Christa-Marie turned, an animated look on her face.

'Take a picture of me,' she said. She smoothed her hair, adjusted the silk scarf at her neck. She looked beautiful in the pale morning light.

Taking a photograph was the last thing Byrne had expected to do. He took out his cellphone, opened it, framed Christa-Marie in the doorway, and snapped.

A moment later he pocketed his phone, put a shoulder to one of the huge doors, pushed it open. A cold breeze rushed through the atrium, bringing with it years of mildew and decay.

Together they stepped over the threshold, into Christa-Marie Schцnburg's past, into the infernal confines of Convent Hill.

Chapter 72

The dead walk here. The dead and the insane and the forgotten. If you come with me, and hear what I hear, there is much more than the whistle of the wind.

There is the young man who came here in 1920. He had been wounded at St. Mihiel Salient. He bleeds from both wrists. 'I am going home,' he says to me. 'First to Pont-a-Mousson, then home.'

He never left.

There is the solicitor from Youngstown, Ohio. Twice he has tried to take his life. His neck is deeply scarred. He cannot speak above a whisper. His voice is a dry wind in the night desert.

There are the two sisters who tried to eat each other's flesh, found in the basement of their Olney row house, locked in an embrace, wrapped in barbed wire, blood dripping from their lips.

They gather around me, their voices lifted in a chorus of madness.

I walk with my lover.

I walk with the dead.

Chapter 73

They strolled arm in arm through the hallways, their heels echoing on the old tiles. A powdery light sifted through the windows.

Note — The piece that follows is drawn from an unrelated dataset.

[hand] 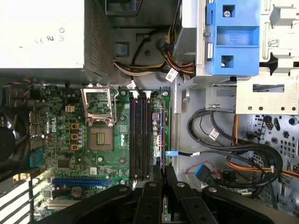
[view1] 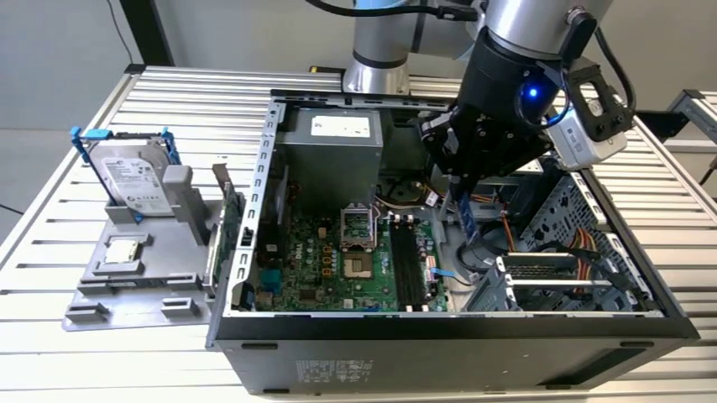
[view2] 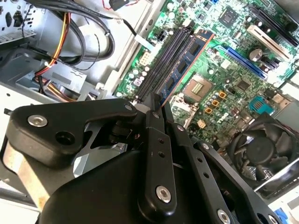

Overhead was a vaulted ceiling, at least thirty feet high, and on it Byrne saw three layers of paint, each a dismal attempt at cheerfulness. Lemon yellow, baby blue, sea-foam green.

Christa-Marie pointed to a room off the main entry. 'This is where they take you on arrival,' she said. 'Don't let the flowers fool you.'

Byrne peeked inside. The remains of a pair of rusted chains, bolted to the wall, lay on the ground like dead snakes. There were no flowers.

They continued on, deeper into the heart of Convent Hill, passing dozens of rooms, rooms pooled with stagnant water, rooms tiled floor to ceiling, grout stained with decades of mold and long-dried blood, drains clogged with sewage and discarded clothing.

One room held six chairs still in a semicircle, the cane seats missing, one chair curiously facing away from the others. One room had a three-tiered bunk bed bolted to the floor over a decayed Oriental rug. Byrne could see where attempts had been made to tear away the rug. Both ends were shredded. Three brown fingernails remained.

One room, at the back of the main hallway, had rusted steel buckets lined against the wall, each filled with hardened feces, white and chalky with time. One bucket had the word happy painted on it.

They took the winding staircase to the second floor.

In one meeting room was a slanted stage. Above the stage, on the fascia, was a large medallion made of crisscrossed black string, perhaps an occupational-therapy project of some sort.

They continued through the wing. Byrne noted that many of the individual rooms had observation windows, some as small and simple as a pair of holes drilled into the door. Nothing, it seemed, went unobserved at Convent Hill.

'This was Maristella's room,' Christa-Marie said. The room was no larger than six by six feet. Against the wall, a long-faded pink enamel, were three threadbare stretchers. 'She was my friend. A little crazy, I think.'

The massive gymnasium had a large mural, measuring more than fifty feet long. The background was the rolling hills surrounding the facility. Scattered throughout were small scenes, all drawn by different hands — hellish depictions of rape, murder, and torture.

When they turned the corner into the east wing, Byrne stopped in his tracks. Someone was standing at the end of the wide hallway. Byrne could not see much. The person was small, compact, unmoving.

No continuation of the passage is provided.